As any designer will tell you, no two projects are alike. That’s why Ustwo created a dynamic portfolio that allows them to easily feature their latest and greatest work. With the first five rows alternating between two-deep and three-deep, visitors stay engaged as each new row loads.
And while Ustwo commits to the three-deep display after the fifth row, it’s not a must! If this portfolio style speaks to you, play around with the grid dimensions to get a unique layout all your own.
Just like Ustwo above, Moving Brands is another design portfolio to put the focus on some of its bigger projects. It does so by leveraging two-deep thumbnails to really enhance the design experience for visitors.
Not only that, but their limited use of GIFs prevents visitors from becoming too overwhelmed by motion. This, combined with the intentional white spacing, is a perfect user-friendly combination to keep in mind when creating your own portfolio website.
Are you of the mindset that bigger is better? Then be sure to take a look at the larger-than-life portfolio that Underbelly has to offer.
Underbelly uses a combination of full-length single grids, narrower single grids, and two-deep rows to share the projects in the way they were meant to be seen. If you feel like the more classic portfolio layouts don’t allow your projects to take up the space they were intended to, then this style was meant for you.
Handsome isn’t afraid of whitespace, and neither should you be! It’s common to see websites take advantage of the entire width of their layout, but Handsome does it differently by leaving intentional blank spaces.
The filter at the very top of their portfolio makes it easy for visitors to sort by project type which makes it a great example of user-first experience.
There’s nothing wrong with letting your projects do the talking. But consider that a portfolio doesn’t just have to be a grid of projects.
Take Thoughtbot, for example. They use a combination of project grids, customer testimonials, and brand lists by industry to tell a fuller story. This offers a unique way to break up content that may otherwise be too overwhelming.

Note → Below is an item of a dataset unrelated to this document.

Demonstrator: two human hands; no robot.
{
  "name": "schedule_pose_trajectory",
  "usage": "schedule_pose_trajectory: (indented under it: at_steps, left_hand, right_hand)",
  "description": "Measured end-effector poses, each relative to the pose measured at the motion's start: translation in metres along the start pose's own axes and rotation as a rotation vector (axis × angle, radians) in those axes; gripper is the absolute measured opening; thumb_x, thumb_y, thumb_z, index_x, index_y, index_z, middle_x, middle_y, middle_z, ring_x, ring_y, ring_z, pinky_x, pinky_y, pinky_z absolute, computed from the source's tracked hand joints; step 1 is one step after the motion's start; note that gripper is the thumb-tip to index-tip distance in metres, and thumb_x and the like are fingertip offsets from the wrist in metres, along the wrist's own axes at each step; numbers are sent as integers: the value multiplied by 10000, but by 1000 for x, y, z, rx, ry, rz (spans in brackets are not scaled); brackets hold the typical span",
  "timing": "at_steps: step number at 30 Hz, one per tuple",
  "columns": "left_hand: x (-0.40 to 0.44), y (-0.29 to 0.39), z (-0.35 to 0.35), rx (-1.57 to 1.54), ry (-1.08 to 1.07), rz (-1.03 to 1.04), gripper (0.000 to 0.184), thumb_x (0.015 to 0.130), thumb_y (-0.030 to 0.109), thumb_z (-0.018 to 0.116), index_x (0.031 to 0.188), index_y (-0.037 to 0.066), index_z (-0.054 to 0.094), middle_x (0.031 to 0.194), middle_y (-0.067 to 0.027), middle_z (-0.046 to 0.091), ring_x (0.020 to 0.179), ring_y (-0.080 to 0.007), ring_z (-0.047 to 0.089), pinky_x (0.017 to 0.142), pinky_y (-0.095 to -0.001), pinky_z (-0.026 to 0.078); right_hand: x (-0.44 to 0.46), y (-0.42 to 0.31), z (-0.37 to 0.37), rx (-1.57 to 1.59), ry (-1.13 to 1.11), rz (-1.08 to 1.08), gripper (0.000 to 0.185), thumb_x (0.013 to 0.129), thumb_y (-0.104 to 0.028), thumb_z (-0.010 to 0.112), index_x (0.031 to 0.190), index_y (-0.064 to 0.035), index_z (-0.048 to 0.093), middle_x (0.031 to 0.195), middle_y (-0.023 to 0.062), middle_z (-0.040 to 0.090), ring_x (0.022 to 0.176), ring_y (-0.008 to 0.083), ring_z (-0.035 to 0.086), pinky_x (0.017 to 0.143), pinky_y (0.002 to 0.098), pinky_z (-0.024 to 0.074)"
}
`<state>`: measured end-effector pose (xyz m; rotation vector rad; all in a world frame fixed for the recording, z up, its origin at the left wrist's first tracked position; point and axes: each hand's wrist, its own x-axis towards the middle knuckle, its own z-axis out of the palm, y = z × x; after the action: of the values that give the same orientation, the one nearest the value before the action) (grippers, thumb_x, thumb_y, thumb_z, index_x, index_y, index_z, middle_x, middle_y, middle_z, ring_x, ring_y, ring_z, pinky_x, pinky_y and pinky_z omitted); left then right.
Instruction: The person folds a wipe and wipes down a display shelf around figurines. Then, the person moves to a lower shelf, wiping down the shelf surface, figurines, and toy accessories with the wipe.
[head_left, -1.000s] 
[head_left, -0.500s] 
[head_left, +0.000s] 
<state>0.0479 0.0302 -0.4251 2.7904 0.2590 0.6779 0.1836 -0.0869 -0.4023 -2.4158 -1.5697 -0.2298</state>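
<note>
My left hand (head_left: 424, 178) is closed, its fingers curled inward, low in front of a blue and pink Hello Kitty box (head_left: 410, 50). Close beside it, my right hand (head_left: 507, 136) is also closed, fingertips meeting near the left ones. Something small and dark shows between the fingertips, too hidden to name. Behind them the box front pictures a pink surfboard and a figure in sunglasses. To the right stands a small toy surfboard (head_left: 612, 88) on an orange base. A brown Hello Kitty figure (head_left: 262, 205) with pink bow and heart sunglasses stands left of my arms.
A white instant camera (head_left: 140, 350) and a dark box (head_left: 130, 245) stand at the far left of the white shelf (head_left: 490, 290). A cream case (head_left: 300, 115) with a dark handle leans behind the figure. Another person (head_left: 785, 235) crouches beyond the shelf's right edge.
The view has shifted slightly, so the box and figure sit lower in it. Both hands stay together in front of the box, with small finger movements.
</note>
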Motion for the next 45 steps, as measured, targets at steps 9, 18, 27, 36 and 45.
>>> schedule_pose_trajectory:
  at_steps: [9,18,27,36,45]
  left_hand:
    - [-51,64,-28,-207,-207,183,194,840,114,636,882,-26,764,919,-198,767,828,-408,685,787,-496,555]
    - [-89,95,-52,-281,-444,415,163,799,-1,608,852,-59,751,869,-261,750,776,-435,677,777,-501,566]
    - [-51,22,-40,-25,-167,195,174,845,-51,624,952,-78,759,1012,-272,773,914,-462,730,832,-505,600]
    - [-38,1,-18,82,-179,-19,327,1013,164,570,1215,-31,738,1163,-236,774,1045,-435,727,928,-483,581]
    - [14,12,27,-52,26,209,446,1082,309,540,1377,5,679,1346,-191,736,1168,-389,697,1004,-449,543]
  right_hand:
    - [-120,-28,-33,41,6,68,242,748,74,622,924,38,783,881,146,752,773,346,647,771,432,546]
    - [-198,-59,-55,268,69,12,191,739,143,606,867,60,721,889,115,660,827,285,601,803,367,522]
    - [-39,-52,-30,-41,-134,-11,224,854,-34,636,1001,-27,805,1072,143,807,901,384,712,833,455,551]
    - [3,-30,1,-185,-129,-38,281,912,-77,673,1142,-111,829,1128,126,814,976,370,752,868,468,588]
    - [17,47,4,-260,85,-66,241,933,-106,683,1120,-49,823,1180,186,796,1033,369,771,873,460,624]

Whether you have a small portfolio, or you just want to show off your favorite projects, consider the clean and simple layout design that Gravitate uses.
When it comes to displaying your design work, it’s important to strike a balance between aesthetic and functionality. Gravitate does just that with bright featured images, white space, and transparent overlays upon hover.
If you want a clean and functional portfolio, then take a page from Gravitate’s book.
When you’ve worked with dozens of businesses, your portfolio can easily become chaotic. Put the focus on your best work with various sized grids interspersed with client success statistics and calls to action.
The result is Focus Lab’s full-width experience that offers potential clients a deeper look into the design agency’s skills and capabilities.
Which of the above portfolio websites sparked your creativity?